Krishnadas Shama, a Gaud Saraswat Brahmin and native of Quelossim in Goa, was the author of Krishna Charitrakatha. According to verses (ovis) 245-250 of this work, it was commenced on 25 April 1526, or Vaishakh Shukla of shake 1448 according to the Hindu calendar. The original manuscript of this work was discovered by Mariano Saldanha in the Public Library of Braga in Portugal (first 130 pp. of codex 773, Marathi MS, Roman script). The work has 19 chapters (ovesvaru) and 3,123 verses (ovis). It is a rendering of the Tenth canto (Adhyaya) of the Bhagavata Purana. It may be the first extant prose work by a Goan in Marathi.

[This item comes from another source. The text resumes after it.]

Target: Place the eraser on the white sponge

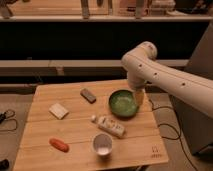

Shama may also be the author of the Konkani texts contained in codices 771 and 772 of the Public Library of Braga. These contain stories in prose from the Ramayana and Mahabharata. These manuscripts were found in Rachol Seminary, in the possession of Dom Francisco Garcia. They were transliterated into Roman script by Jesuit scholars in the 16th century. These may be the first extant prose works in Konkani.

Recognition
The latest building of the Goa State Central Library in Panjim was dedicated to Krishnadas Shama in 2011.